Reproduce the listing verbatim.
────────────────────────────────────────
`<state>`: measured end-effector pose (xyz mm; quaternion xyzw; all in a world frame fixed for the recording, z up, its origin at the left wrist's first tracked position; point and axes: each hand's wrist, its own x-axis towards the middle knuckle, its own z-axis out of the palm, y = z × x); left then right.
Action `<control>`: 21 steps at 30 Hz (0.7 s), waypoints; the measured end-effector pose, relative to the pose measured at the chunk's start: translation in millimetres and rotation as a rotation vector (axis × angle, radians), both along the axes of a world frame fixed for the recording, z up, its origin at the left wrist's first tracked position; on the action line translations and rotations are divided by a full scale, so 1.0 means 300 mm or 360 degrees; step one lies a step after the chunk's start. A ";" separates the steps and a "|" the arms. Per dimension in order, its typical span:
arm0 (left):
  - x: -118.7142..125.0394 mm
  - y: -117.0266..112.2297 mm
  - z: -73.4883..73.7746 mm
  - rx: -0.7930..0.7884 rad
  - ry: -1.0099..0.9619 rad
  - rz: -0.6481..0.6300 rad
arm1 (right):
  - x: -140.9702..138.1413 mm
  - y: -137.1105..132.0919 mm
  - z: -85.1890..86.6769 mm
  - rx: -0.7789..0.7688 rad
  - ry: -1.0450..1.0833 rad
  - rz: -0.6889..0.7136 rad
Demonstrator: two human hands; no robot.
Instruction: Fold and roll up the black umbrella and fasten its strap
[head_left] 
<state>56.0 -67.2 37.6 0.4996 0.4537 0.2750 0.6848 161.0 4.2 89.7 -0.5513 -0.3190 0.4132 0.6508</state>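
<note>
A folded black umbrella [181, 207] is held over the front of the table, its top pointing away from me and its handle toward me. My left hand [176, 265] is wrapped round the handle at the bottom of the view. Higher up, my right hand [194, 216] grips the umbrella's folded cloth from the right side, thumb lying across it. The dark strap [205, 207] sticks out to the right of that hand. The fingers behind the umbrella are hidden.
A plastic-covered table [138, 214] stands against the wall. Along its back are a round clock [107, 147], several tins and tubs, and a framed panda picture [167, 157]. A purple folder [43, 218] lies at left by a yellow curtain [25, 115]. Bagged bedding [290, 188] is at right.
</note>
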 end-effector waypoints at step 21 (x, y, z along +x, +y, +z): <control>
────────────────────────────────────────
(Answer for the task)
`<state>`: measured end-effector pose (xyz mm; quaternion xyzw; all in a world frame fixed for the recording, z up, its origin at the left wrist's first tracked position; point and axes: each hand's wrist, its own x-axis towards the middle knuckle, its own z-axis out of the palm, y = z × x); left then right.
Action `<control>`: 21 steps at 30 Hz (0.7 s), waypoints; the measured end-effector pose, relative to the pose measured at the chunk's start: translation in millimetres and rotation as a rotation vector (axis × angle, radians), both along the axes of a world frame fixed for the recording, z up, its origin at the left wrist's first tracked position; on the action line translations and rotations are divided by a full scale, so 1.0 means 300 mm or 360 degrees; step one lies a step after the chunk's start. A ";" separates the steps and a "|" the arms. Per dimension in order, its typical span:
arm0 (left):
  - x: -118.7142..125.0394 mm
  - y: -117.0266..112.2297 mm
  - z: -73.4883..73.7746 mm
  - rx: -0.7930..0.7884 rad
  - ry: -1.0099..0.9619 rad
  - rz: -0.6481..0.6300 rad
arm1 (right):
  - x: -140.9702..138.1413 mm
  - y: -137.1105..132.0919 mm
  - z: -85.1890..86.6769 mm
  - rx: -0.7789..0.7688 rad
  - ry: -1.0450..1.0833 rad
  - rz: -0.6889..0.7136 rad
Demonstrator: two human hands; no robot.
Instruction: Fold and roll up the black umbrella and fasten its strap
[head_left] 
<state>56.0 -67.2 37.6 0.4996 0.4537 0.2750 0.6848 161.0 4.2 89.7 -0.5513 -0.3190 0.4132 0.6508</state>
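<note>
A folded black umbrella [181, 207] is held over the front of the table, its top pointing away from me and its handle toward me. My left hand [176, 265] is wrapped round the handle at the bottom of the view. Higher up, my right hand [194, 216] grips the umbrella's folded cloth from the right side, thumb lying across it. The dark strap [205, 207] sticks out to the right of that hand. The fingers behind the umbrella are hidden.
A plastic-covered table [138, 214] stands against the wall. Along its back are a round clock [107, 147], several tins and tubs, and a framed panda picture [167, 157]. A purple folder [43, 218] lies at left by a yellow curtain [25, 115]. Bagged bedding [290, 188] is at right.
</note>
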 end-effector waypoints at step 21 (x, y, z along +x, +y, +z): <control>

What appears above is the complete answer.